Source: David Kelly, in an essay for Poetry for Students, Gale Group, 2000.

Bruce Meyer

Bruce Meyer is the director of the creative writing program at the University of Toronto. He has taught at several Canadian universities and is the author of three collections of poetry. In the following essay, Meyer interprets “Sonnet 29” as a rhetorical demonstration of “how one reasons one’s way around circumstance.”
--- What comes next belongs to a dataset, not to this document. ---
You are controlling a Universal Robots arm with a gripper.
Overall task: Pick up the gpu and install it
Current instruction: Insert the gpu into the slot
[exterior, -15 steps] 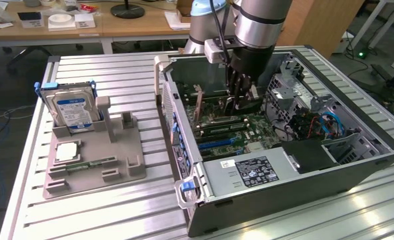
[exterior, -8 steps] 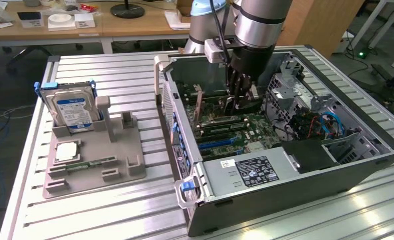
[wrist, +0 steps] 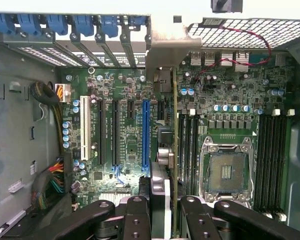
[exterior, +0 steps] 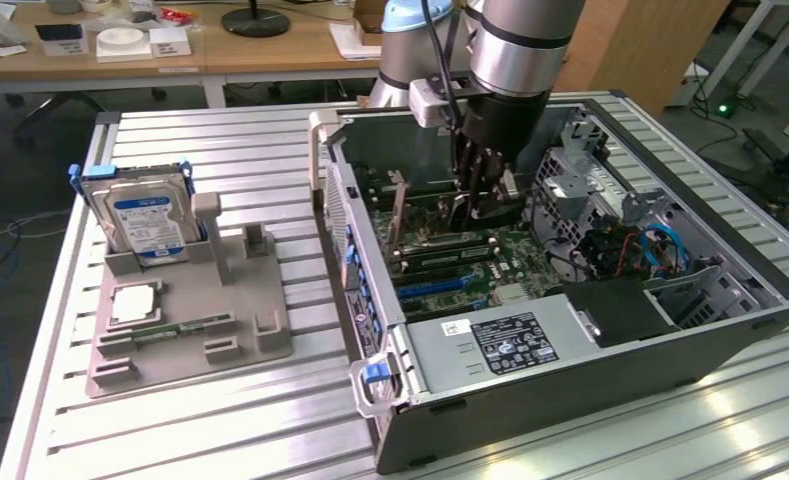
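Inside the open computer case [exterior: 541, 420], above the motherboard [wrist: 225, 115], the gpu [wrist: 174, 135] stands on edge. Its long axis runs from the claw [wrist: 165, 215] toward the rear slot covers [wrist: 90, 30]. The claw is narrowed, clamping the card.

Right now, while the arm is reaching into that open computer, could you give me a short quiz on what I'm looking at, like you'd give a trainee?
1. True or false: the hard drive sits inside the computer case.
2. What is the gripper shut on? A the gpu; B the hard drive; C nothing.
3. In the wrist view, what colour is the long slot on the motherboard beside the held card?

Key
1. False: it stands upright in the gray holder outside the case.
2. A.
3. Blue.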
In the narrative of Shakespeare’s sonnets, “Sonnet 29” falls among the phase (sonnets 1-129) where the voice of the older poet, the voice of experience and good counsel, fights off challenges for a young man’s affections from another poet and from a dark lady. In this schema, “Sonnet 29” falls at a low, melancholy point in the apparent narrative. It is a complaint, in the true Renaissance style, where the persona dwells on a sense of loss—in this context, the possible loss of favor in the eyes of the young man. The poem begins with the famous line, “When in disgrace with Fortune and men’s eyes,” as if the voice is reconnoitering his situation and finding that his stock is at an all-time low. What seems to pervade “Sonnet 29” is, however, a comic structure, a fall from and a return to favor and hope, and a sense of how one recovers from a type of “fall” from grace.
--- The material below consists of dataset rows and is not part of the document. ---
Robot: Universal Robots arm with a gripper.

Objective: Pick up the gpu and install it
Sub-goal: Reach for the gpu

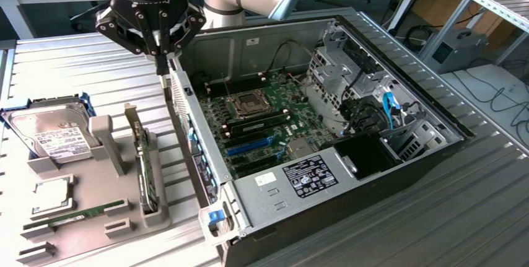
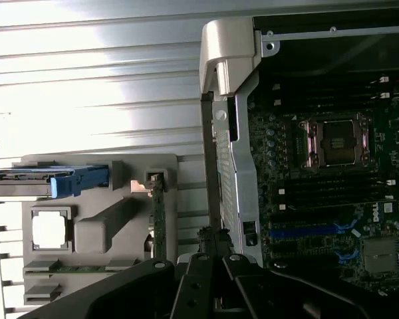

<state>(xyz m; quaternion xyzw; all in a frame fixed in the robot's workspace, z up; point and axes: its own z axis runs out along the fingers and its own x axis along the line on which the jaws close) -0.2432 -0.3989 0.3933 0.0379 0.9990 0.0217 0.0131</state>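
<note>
Ribbed metal bench, open pc case on it. gripper up over case wall nearest gray holder, jaws clenched tight, nothing in them afaict. gpu parked on edge in holder, exterior view's left of case, untouched.

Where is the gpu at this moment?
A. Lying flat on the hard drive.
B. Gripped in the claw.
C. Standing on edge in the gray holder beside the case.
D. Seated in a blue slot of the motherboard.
C: the gpu stands on edge in the gray holder, well apart from the shut claw, which holds nothing.
</note>
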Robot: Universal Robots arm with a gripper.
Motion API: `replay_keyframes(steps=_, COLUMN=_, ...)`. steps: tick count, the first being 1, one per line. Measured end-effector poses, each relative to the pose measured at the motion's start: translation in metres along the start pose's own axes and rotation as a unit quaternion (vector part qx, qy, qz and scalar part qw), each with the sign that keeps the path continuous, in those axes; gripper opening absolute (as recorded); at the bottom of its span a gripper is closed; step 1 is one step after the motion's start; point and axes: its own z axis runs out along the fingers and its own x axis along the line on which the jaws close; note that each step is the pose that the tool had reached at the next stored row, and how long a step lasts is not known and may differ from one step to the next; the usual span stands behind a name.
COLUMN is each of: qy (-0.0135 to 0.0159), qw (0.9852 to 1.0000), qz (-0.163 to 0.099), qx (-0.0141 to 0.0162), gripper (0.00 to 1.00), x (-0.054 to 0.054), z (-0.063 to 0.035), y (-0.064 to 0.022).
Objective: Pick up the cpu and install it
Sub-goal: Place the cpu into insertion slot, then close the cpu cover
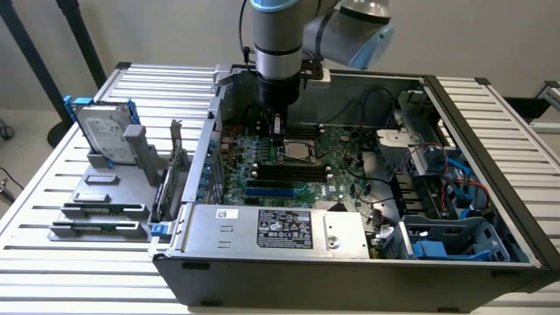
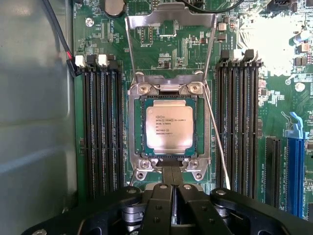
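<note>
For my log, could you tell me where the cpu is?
In the wrist view the cpu lies in the motherboard socket, between the memory-slot banks.

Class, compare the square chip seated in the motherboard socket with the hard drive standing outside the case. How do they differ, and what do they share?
Size: the chip is far smaller than the hard drive. Pose: the chip lies flat in its socket; the hard drive stands upright in a grey holder. Shape: the chip is square, the hard drive rectangular with blue rails. Both show a silvery face with print.
</note>
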Motion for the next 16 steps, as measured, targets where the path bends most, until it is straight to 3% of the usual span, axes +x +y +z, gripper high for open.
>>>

The word “Fortune,” capitalized in the first line of the poem is set in the line as a personification. This “Fortune” is the classical “fortuna”—the idea of a force in the universe that controls the destiny of an individual. In classical literature, particularly Boethius’s A Consolation of Philosophy, ‘Fortune’ is the antagonist who acts against reason and ‘Philosophy.’ Fortune, in the Sophoclean sense, is the predetermined pattern of an individual’s life that cannot be avoided—it is the destiny of an individual, the narrative of a life, that must inevitably come to pass. In the Renaissance sense of the word as explained by Niccolo Machiavelli, fortune is the raw material of ability and circumstance that life presents to an individual. Machiavelli suggests, in his treatise on the nature of political leadership, The Prince, that an individual can overcome the negative powers of fortune or destiny by exercising what he calls “virtu” or the power of intelligence over circumstance. Shakespeare’s “Sonnet 29” is a poem about how one reasons one’s way around circumstance. The poem is

“The form itself, the sonnet, is a rhetorical rather than a lyrical structure, and although it offers lyric elements such as the rhyming couplet at the conclusion or the balanced meter, its chief value is as an argumentative structure, a means of working one’s way toward reason in any situation.”
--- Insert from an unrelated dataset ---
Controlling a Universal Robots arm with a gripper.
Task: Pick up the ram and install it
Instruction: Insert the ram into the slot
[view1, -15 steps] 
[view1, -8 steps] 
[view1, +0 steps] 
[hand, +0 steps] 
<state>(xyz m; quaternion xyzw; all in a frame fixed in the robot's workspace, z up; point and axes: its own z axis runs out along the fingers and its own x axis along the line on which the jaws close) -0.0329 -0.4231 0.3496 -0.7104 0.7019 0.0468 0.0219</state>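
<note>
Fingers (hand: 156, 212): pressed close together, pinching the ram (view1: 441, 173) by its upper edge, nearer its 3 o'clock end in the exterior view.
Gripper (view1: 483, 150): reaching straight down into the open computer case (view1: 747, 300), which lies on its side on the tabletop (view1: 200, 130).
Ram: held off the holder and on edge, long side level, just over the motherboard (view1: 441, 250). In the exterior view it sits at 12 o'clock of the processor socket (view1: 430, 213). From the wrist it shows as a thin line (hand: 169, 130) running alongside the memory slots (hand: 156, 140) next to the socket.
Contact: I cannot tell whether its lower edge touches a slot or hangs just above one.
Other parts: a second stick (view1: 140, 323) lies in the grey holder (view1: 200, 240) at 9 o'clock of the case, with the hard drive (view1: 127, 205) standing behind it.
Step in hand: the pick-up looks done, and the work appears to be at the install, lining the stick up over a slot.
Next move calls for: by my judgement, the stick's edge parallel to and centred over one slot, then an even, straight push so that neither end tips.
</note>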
not only a matter of counting one’s blessings but of finding them. Like Boethius in the opening of A Consolation of Philosophy, the persona of “Sonnet 29” is woeful and announces that when he is “in disgrace” “I all alone beweep my outcast state.” His plaintive cries fall on “deaf Heaven.” God, as the poem suggests, does not tolerate complaints. The persona’s cries are “bootless,” or useless. The word “bootless,” however, also suggests that the persona is thinking out loud without really having a firm foundation for his musings—a no-no in the world of Renaissance thought, where the Virgilian precept of approaching life with strong, emotionally detached, and objective reasoning was still the order of the day. Like Boethius in A Consolation of Philosophy, the persona of this poem must find his way to solace through the power of thought and through the banishment of emotions where he might feel sorry for himself. In the Renaissance perspective, feeling sorry for oneself and reason are incompatible. Suffice to say, cursing one’s “fate” and “Wishing me like to one more rich in hope” or envying “this man’s art, and that man’s scope” may serve the need to air one’s complaints but can do little to see one toward the kind of resolution that a sonnet must afford: the solution to the problem at hand.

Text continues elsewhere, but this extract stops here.